What to produce - Repeat the whole listing below, word for word.

○ ○ ○

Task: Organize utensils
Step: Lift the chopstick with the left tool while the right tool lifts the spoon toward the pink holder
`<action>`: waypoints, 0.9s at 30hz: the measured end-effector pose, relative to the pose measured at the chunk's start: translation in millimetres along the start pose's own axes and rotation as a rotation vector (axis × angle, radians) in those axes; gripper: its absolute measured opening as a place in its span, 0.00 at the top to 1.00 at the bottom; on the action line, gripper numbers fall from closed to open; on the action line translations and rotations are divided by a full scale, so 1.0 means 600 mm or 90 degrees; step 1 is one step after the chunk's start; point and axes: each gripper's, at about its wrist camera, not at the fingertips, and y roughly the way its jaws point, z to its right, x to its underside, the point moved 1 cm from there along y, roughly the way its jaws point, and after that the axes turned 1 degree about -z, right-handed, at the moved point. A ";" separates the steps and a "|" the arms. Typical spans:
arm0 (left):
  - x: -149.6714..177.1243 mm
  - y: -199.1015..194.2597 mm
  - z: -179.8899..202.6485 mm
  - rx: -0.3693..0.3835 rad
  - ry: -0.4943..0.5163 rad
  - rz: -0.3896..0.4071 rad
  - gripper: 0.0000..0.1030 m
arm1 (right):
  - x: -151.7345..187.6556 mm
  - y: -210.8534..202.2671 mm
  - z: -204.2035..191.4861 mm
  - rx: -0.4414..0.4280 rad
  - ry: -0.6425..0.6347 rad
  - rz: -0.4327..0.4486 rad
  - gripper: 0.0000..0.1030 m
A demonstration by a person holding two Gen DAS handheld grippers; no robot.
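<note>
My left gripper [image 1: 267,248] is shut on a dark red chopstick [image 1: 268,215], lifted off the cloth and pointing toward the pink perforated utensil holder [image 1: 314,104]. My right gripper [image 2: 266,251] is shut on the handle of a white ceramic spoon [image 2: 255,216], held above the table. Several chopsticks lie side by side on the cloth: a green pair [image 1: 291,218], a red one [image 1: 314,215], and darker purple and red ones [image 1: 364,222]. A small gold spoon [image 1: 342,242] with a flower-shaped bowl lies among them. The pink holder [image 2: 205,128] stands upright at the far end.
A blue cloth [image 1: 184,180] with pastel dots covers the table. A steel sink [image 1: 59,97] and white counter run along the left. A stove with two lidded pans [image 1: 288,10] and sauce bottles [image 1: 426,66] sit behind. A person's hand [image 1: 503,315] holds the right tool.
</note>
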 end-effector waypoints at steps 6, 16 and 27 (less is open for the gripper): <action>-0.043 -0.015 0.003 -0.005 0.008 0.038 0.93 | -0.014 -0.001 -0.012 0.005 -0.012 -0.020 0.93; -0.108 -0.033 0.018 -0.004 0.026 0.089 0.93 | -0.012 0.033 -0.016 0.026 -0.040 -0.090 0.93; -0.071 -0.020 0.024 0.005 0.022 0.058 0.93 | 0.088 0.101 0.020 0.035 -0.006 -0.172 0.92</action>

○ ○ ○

Answer to this task -
Task: Organize utensils
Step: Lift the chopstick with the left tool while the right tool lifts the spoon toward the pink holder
`<action>`: waypoints, 0.9s at 30hz: the measured end-effector pose, relative to the pose measured at the chunk's start: translation in millimetres along the start pose's own axes and rotation as a rotation vector (axis × angle, radians) in those axes; gripper: its absolute measured opening as a place in its span, 0.00 at the top to 1.00 at the bottom; on the action line, gripper numbers fall from closed to open; on the action line translations and rotations are divided by a full scale, so 1.0 means 600 mm or 90 degrees; step 1 is one step after the chunk's start; point and axes: each gripper's, at about its wrist camera, not at the fingertips, and y roughly the way its jaws point, z to its right, x to its underside, the point moved 1 cm from there along y, roughly the way its jaws point, and after that the axes turned 1 degree about -z, right-handed, at the moved point. A ";" separates the steps and a "|" the arms. Typical spans:
arm0 (left):
  - x: -149.6714..177.1243 mm
  - y: -199.1015..194.2597 mm
  - z: -179.8899..202.6485 mm
  - rx: -0.3693..0.3835 rad
  - ry: -0.4943..0.5163 rad
  - rz: -0.3896..0.4071 rad
  - gripper: 0.0000..0.1030 m
arm1 (right):
  - x: -151.7345..187.6556 mm
  - y: -210.8534..202.2671 mm
  - z: -204.2035..191.4861 mm
  - rx: -0.4414..0.4280 rad
  - ry: -0.6425..0.6347 rad
  - rz: -0.4327..0.4486 rad
  - gripper: 0.0000..0.1030 m
A demonstration by a person holding two Gen DAS handheld grippers; no robot.
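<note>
My left gripper [image 1: 267,248] is shut on a dark red chopstick [image 1: 268,215], lifted off the cloth and pointing toward the pink perforated utensil holder [image 1: 314,104]. My right gripper [image 2: 266,251] is shut on the handle of a white ceramic spoon [image 2: 255,216], held above the table. Several chopsticks lie side by side on the cloth: a green pair [image 1: 291,218], a red one [image 1: 314,215], and darker purple and red ones [image 1: 364,222]. A small gold spoon [image 1: 342,242] with a flower-shaped bowl lies among them. The pink holder [image 2: 205,128] stands upright at the far end.
A blue cloth [image 1: 184,180] with pastel dots covers the table. A steel sink [image 1: 59,97] and white counter run along the left. A stove with two lidded pans [image 1: 288,10] and sauce bottles [image 1: 426,66] sit behind. A person's hand [image 1: 503,315] holds the right tool.
</note>
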 end-effector waypoints at steps 6, 16 and 27 (less is open for the gripper): <action>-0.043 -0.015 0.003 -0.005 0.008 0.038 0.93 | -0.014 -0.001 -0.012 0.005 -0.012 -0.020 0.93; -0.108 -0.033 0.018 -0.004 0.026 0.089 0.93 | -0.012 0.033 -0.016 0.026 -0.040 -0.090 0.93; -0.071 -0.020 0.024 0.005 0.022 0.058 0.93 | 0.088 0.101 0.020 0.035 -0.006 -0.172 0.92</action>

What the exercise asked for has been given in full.